:: Task ::
What you return must be the lines from the first one below through the one containing "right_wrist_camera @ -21", exactly and with pictures excluded.

Entries taken from a collection
========================================================================

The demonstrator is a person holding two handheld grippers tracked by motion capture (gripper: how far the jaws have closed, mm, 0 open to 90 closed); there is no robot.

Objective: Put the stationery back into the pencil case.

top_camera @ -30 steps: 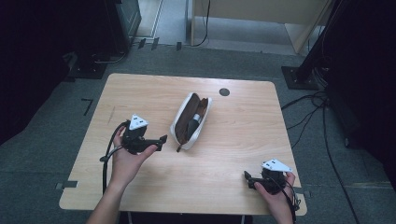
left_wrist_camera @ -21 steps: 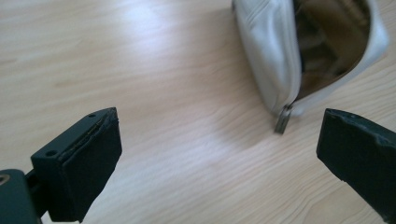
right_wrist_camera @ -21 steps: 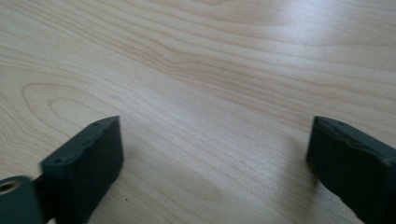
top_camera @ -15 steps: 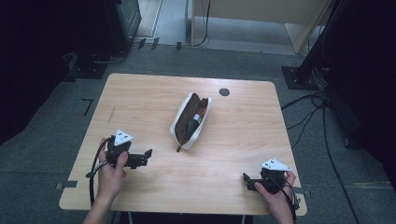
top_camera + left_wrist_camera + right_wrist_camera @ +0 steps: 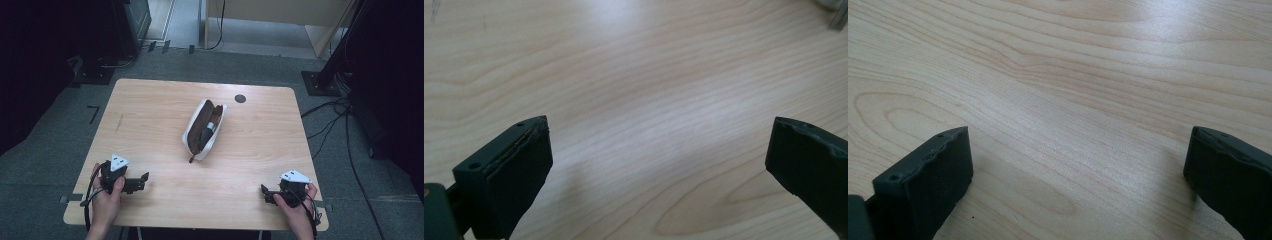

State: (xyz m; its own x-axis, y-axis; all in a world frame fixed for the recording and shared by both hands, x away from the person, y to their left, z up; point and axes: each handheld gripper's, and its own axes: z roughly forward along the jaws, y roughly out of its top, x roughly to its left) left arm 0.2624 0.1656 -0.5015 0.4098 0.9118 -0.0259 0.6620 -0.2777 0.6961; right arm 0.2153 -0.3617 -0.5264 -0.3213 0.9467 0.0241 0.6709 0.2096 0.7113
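Note:
A white pencil case (image 5: 204, 131) lies unzipped in the middle of the wooden table (image 5: 150, 110), its brown lining and a dark item inside showing. My left gripper (image 5: 144, 179) rests near the front left corner, pointing right. Its jaws have just been opening and stand wide apart (image 5: 659, 135) over bare wood with nothing between them. My right gripper (image 5: 264, 192) sits at the front right corner, pointing left. Its jaws have also just been opening and stand wide apart (image 5: 1078, 145), empty, over bare wood. Both are well apart from the case.
A small black round spot (image 5: 240, 98) marks the table behind the case. A pale edge of the case (image 5: 834, 10) shows at the top right of the left gripper view. Cables (image 5: 345, 125) and dark stands (image 5: 325, 80) lie on the floor to the right.
My left hand has drawn back from beside the case toward the front left corner and sunk to the table. The right hand has kept still.

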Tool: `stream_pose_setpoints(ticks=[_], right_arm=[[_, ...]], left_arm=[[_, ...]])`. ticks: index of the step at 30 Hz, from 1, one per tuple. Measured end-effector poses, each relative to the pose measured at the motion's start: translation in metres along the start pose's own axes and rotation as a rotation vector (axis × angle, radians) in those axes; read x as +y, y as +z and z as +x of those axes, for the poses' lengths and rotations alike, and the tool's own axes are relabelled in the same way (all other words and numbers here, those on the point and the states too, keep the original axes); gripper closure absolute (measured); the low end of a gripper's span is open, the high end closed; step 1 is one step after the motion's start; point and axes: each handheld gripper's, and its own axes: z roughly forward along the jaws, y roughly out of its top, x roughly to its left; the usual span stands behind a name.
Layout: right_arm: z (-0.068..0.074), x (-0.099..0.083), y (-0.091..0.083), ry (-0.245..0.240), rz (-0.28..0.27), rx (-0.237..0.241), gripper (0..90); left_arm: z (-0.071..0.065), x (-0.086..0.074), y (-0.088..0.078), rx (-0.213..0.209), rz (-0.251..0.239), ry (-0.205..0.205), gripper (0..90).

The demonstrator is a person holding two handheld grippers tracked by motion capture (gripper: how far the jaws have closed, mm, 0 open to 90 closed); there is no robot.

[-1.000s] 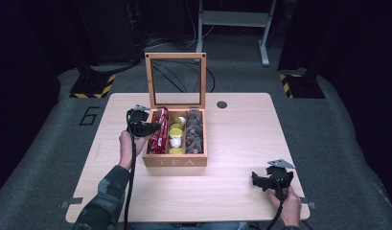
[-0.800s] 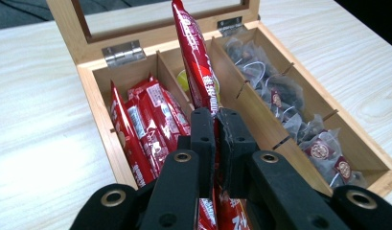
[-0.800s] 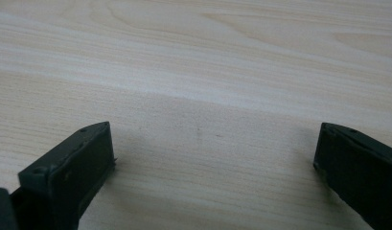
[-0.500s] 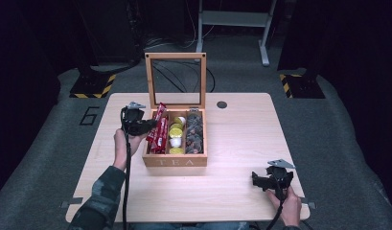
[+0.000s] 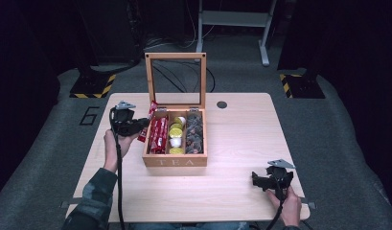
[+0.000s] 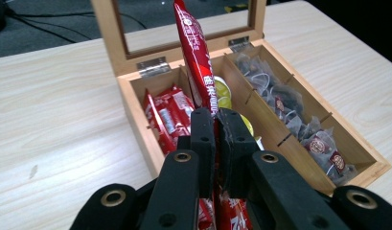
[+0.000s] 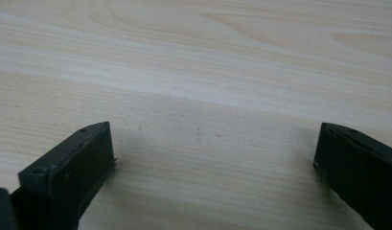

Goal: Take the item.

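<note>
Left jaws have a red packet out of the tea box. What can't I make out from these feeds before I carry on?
- Red packet: print too small in the left gripper view; lower end hidden behind the left gripper.
- Dark tea bags: count unreadable in the high view.
- Right gripper: in its own view, table blurred.

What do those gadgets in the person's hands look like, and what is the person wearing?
Each gripper, left and right, is matte black with two blocky jaws on bolted linkage arms, a grey three-cornered plate on top and a black cable trailing back. The left sleeve is a dark camouflage pattern.
</note>
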Motion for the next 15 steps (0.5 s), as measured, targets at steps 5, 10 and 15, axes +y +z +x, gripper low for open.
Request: stream_pose_setpoints(ticks=[5,10,15], right_arm=[[0.0,0.0,0.0,0.0,0.0,0.0,0.0],[0.0,0.0,0.0,0.0,0.001,0.0,0.0],[0.0,0.0,0.0,0.0,0.0,0.0,0.0]], left_arm=[[0.009,-0.005,-0.01,0.022,0.001,-0.004,85.1],[0.019,-0.01,-0.023,0.04,-0.021,-0.022,85.1],[0.023,-0.013,-0.029,0.05,-0.027,-0.025,85.1]])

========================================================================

:: Response to the task ::
The demonstrator is a person holding two handheld grippers tracked by motion capture (gripper: how far the jaws have closed, mm, 0 open to 90 closed); there is no robot.

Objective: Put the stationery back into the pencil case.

top_camera @ -30 steps: 
left_wrist_camera @ -21 steps: 
right_wrist_camera @ -21 steps: 

Now the answer is complete.